- [Aim of the exercise]: From the records below, print only the part that opens with the line containing "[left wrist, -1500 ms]" and closes with the line containing "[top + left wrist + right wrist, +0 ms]"; omit the pictures.

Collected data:

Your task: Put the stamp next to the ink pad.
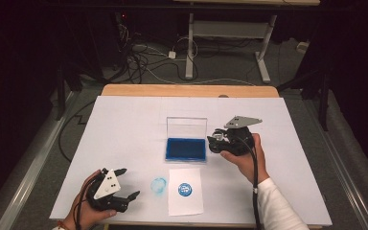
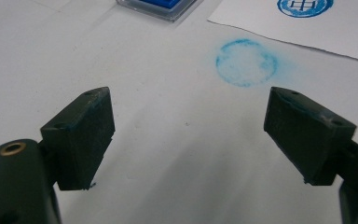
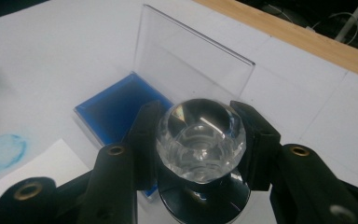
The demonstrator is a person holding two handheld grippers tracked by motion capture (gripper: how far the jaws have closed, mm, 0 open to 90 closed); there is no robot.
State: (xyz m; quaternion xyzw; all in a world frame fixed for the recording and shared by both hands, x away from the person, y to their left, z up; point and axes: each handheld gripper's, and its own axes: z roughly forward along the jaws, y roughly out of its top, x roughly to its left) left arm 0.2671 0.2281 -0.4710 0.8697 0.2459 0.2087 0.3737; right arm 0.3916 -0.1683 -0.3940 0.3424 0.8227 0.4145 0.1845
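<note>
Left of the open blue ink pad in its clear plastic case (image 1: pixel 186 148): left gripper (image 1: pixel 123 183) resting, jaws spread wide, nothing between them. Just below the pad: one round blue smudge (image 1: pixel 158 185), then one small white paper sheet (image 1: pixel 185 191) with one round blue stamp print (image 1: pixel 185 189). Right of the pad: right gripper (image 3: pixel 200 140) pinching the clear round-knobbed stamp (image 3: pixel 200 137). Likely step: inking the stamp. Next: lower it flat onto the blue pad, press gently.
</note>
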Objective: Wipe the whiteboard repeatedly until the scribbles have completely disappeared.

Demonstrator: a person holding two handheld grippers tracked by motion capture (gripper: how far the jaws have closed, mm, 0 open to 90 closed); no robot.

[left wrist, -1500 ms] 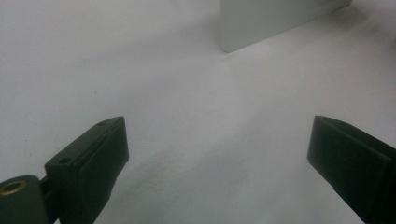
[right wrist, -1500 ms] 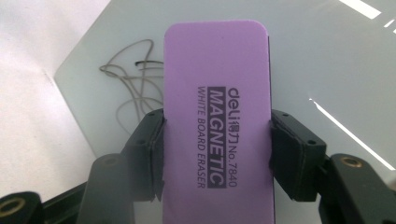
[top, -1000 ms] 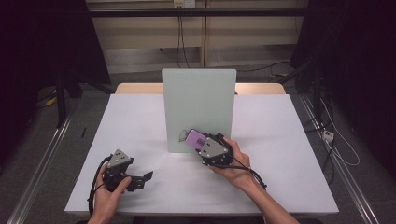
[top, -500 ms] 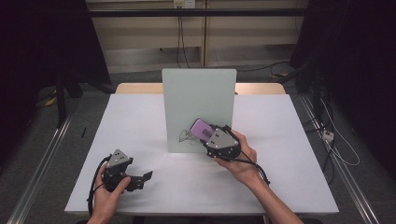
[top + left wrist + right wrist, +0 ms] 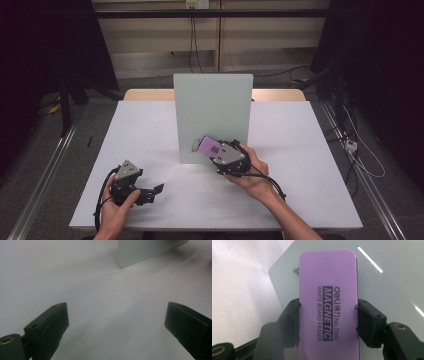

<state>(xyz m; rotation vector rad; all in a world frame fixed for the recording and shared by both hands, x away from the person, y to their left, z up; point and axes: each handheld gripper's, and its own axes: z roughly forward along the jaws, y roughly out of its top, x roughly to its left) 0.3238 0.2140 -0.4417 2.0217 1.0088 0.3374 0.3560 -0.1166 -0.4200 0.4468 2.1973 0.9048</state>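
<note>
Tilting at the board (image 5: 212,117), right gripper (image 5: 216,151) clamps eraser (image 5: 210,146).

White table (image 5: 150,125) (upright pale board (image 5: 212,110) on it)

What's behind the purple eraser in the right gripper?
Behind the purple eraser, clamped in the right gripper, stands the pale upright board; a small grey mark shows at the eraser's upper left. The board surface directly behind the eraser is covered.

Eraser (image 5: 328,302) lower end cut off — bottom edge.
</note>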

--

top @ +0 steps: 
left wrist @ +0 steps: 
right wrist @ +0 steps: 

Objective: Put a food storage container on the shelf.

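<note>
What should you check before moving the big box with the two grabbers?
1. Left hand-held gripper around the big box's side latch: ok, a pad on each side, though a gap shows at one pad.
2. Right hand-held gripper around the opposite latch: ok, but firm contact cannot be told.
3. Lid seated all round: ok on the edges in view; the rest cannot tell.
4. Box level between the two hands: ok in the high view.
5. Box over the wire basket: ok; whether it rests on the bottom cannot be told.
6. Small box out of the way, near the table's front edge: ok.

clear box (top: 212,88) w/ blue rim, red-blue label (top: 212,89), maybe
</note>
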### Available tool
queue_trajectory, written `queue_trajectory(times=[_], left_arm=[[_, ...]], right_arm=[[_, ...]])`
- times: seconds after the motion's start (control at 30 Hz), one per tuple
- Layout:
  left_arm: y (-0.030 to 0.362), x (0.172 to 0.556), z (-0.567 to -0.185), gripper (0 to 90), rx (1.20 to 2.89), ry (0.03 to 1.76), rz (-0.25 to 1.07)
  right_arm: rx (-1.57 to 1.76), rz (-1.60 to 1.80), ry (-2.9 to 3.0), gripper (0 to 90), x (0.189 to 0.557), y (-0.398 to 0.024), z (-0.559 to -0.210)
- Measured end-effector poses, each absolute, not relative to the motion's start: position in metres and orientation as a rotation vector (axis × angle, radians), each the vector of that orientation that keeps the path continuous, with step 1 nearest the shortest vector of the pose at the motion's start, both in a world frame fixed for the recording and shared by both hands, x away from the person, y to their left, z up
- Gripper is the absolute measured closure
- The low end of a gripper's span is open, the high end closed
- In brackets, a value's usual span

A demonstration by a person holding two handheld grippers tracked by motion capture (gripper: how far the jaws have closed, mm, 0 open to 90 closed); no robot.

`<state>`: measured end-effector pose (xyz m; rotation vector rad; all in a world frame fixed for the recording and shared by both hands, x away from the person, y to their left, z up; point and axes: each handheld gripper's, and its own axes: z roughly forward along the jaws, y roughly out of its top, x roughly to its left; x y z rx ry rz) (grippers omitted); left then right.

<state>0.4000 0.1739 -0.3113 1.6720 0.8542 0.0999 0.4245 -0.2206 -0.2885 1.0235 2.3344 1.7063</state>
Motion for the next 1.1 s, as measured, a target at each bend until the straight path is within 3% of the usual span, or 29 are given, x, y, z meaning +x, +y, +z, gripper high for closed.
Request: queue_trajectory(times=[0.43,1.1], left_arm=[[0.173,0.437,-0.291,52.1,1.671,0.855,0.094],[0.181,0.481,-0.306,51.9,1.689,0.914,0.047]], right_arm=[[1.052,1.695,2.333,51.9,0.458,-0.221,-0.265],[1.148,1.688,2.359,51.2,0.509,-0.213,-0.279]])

- [Task answer]:
[left wrist, -1500 ms] 
[right wrist, -1500 ms] 
[top, -1000 ms] 
[top, -500 ms] 
[top + left wrist + right wrist, +0 ms] 

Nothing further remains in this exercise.